# Here Wolfie's



## guner (Sep 25, 2007)

http://www.ksl.com/index.php?nid=148&si ... featured-1

Why are they bothering with this, we dont have any Wolves in Utah ! o-||


----------



## klbzdad (Apr 3, 2012)

HAHAHAHA! And I'm going to bet $5.00 that DP is out in the brush calling back as often as he can with Captain "Big Grin" and Attorney "Iron Jaw" just to keep the "hope" alive. AWOoooOOOOOoHowWhowWOoooooo!!!!!


----------



## Bax* (Dec 14, 2008)

I saw this last night on ksl. It kinda cracked me up because you can tell that a lot of the footage was for dramatic effect. But we had better be careful around Diamond Fork....


----------



## klbzdad (Apr 3, 2012)

Beware when you see roadkill!

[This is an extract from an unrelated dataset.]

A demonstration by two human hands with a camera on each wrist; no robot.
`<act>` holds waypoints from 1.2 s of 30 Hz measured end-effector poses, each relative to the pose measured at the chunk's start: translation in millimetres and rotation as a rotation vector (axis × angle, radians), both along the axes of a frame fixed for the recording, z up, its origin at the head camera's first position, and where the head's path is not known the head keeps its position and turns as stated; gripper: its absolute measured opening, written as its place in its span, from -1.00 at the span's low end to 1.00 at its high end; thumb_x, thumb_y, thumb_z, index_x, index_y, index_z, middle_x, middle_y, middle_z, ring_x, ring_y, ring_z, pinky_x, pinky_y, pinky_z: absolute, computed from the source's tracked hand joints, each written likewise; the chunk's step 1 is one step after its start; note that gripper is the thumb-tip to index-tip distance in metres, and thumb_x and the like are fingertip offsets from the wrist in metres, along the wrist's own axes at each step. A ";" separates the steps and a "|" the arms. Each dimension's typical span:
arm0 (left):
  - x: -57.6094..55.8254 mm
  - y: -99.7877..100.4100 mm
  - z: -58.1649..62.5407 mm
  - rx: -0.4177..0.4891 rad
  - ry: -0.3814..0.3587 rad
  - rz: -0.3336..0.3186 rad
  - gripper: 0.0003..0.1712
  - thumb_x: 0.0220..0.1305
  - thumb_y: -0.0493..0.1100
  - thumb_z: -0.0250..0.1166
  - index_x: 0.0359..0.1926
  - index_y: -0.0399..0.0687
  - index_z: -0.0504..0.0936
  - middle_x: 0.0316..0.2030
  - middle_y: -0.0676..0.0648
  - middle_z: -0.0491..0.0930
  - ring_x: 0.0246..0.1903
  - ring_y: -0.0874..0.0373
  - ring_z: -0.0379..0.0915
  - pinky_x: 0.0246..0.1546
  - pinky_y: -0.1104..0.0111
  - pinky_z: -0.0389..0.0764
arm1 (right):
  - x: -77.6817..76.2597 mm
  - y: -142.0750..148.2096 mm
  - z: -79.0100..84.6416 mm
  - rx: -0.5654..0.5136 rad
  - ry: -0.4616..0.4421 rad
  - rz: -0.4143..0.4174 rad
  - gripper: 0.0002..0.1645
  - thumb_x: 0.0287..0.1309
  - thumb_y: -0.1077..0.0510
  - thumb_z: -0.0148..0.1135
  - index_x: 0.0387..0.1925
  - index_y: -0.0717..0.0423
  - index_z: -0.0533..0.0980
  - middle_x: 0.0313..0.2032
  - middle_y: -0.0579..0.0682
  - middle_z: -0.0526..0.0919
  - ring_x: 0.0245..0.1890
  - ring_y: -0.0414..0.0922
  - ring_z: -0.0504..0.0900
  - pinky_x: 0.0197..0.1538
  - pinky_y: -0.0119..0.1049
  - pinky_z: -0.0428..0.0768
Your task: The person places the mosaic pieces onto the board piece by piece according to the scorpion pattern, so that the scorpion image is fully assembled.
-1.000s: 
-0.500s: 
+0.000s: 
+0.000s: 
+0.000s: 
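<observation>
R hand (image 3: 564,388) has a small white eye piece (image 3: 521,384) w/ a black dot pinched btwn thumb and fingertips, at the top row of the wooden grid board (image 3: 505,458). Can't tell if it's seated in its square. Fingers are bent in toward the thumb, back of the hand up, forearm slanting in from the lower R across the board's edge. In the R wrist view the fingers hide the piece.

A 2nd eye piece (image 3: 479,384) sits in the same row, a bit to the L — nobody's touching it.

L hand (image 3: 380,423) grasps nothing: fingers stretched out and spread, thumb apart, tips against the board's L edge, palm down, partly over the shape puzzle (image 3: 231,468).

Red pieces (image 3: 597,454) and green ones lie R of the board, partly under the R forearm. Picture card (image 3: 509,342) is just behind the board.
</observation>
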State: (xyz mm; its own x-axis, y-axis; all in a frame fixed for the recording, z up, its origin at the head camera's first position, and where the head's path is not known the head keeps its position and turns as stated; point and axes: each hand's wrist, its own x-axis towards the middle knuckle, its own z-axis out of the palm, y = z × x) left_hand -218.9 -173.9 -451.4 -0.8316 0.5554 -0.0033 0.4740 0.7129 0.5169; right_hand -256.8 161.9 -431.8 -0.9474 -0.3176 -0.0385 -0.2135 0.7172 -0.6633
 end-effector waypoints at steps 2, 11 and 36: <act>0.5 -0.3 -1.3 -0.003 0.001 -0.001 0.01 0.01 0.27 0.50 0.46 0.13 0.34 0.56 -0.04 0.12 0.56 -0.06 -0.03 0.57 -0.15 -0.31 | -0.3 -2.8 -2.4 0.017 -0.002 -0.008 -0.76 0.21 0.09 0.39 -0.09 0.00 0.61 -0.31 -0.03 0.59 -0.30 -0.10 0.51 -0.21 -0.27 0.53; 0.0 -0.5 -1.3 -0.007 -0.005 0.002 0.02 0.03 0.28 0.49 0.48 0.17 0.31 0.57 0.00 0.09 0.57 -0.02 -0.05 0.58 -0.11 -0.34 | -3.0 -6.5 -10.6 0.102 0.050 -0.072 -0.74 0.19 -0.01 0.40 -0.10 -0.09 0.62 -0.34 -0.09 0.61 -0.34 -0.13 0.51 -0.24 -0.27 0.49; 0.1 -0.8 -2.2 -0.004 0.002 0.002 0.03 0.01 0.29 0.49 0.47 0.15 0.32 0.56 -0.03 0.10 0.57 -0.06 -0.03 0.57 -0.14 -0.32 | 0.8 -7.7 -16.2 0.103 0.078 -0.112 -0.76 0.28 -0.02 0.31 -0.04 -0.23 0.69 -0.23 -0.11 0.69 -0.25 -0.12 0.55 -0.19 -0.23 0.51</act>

It is after all, "a tasty treat". I think she saw a Squatch or was it a Werewolf......ya, it was definitely a Squatch. Maybe we need to all watch the Utah episode of Finding Bigfoot again:

Finding Bigfoot: Season 2 Episode 10 (Finale) UTAH

o-|| o-|| o-|| o-||


----------



## 90redryder (Oct 10, 2011)

Hmmmm..... Im sure no coyote would be responding to those calls, it has to be wolves.


----------



## Bax* (Dec 14, 2008)

Im too lazy to start a new thread. So here ya go
http://www.foxnews.com/scitech/2012/09/01/federal-government-ending-wolf-protections-in-wyoming/


----------



## reb8600 (Sep 8, 2007)

Here is some more information on the Wyoming F&G site.
http://gf.state.wy.us/web2011/news-1000368.aspx


----------